Quante volte si legge “in un momento storico come quello che stiamo vivendo cresce sempre di più la consapevolezza e la sensibilità rispetto a certe tematiche”? Ebbene  è così, e lo confermano questi dati, la cui interpretazione è proprio la seguente: oggi si tende ad acquistare sempre meno prodotti che non tutelino la diversità, l’ambiente, i diritti e l’essere umano. Il consumatore non si avvicina più a un brand che opera in maniera scorretta nel mercato anche a livello di etica aziendale, e non lo fa solo per conformismo, ma conscio delle conseguenze che certi atteggiamenti possono avere. Studi recenti hanno dimostrato, inoltre, che i millennials sono sempre più propensi a scegliere marchi che siano inclusivi e rispettosi della diversità sia nella comunicazione che nelle proprie offerte.

Alcuni esempi

Sono tanti i brand che scelgono la strada della comunicazione inclusiva, si pensi a Nuvenia che con il suo ultimo spot sdogana il tema della sessualità femminile nelle donne non più giovani o alla River Island che in una pubblicità vuole dimostrare che le “etichette sono solo per i vestiti e non per le persone” rendendo protagonisti bambini con disabilità, per citarne un paio.

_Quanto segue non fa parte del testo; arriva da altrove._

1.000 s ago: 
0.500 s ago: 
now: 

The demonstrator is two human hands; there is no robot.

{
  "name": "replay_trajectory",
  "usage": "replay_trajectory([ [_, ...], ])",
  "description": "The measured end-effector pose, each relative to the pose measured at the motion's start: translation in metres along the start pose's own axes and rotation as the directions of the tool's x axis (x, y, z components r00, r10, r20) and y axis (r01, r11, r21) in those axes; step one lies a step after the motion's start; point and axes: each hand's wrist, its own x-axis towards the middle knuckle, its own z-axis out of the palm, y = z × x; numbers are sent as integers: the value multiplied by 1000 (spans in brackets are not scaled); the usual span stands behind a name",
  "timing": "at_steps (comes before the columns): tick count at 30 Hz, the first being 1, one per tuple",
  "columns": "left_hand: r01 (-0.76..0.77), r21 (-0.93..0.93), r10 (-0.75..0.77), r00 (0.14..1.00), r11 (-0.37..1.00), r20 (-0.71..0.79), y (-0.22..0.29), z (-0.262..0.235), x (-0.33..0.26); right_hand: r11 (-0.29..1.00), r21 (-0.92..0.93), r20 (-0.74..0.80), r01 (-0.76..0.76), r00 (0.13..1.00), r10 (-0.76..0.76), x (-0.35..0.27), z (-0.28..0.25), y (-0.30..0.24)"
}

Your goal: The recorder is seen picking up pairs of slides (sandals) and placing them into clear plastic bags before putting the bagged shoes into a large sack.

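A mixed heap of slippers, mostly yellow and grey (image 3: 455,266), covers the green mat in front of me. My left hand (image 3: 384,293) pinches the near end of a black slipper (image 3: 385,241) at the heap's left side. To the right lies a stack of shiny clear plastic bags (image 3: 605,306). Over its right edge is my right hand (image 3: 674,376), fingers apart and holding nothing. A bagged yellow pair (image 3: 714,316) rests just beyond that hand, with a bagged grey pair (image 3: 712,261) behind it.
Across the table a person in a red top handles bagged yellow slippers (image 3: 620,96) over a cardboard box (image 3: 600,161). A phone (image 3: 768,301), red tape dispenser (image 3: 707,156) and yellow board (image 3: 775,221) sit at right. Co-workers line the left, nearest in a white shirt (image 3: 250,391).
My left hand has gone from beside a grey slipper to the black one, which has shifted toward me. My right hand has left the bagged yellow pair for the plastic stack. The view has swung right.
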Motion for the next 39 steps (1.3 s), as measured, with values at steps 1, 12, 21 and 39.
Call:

Ci sono anche quelli che scelgono di veicolare un messaggio inclusivo che non rispecchia un reale impegno nella tutela dell’individuo. Tanti marchi appartenenti alla cosiddetta fast fashion ostentano spot contro il razzismo e contro l’omofobia da un lato e sono responsabili dello sfruttamento della manodopera a basso costo dall’altra, come denunciato spesso nel corso degli anni da Ong ed esperti di diritti umani.

Fonte immagine: www.dailymail.co.uk

Per fare un altro esempio: quello stesso brand che oggi promuove l’accettazione di sé stessi attraverso uno specifico programma e attraverso le scritte sulle sue confezioni vuole aiutare le donne si fa portatore della body positivity, in passato è arrivato agli onori della cronaca aver veicolato messaggi giudicati razzisti e offensivi.

Dunque non basta una scritta su un bagnoschiuma per parlare di comunicazione inclusiva, se così fosse il tema dell’inclusione rischierebbe di andare via con un risciacquo.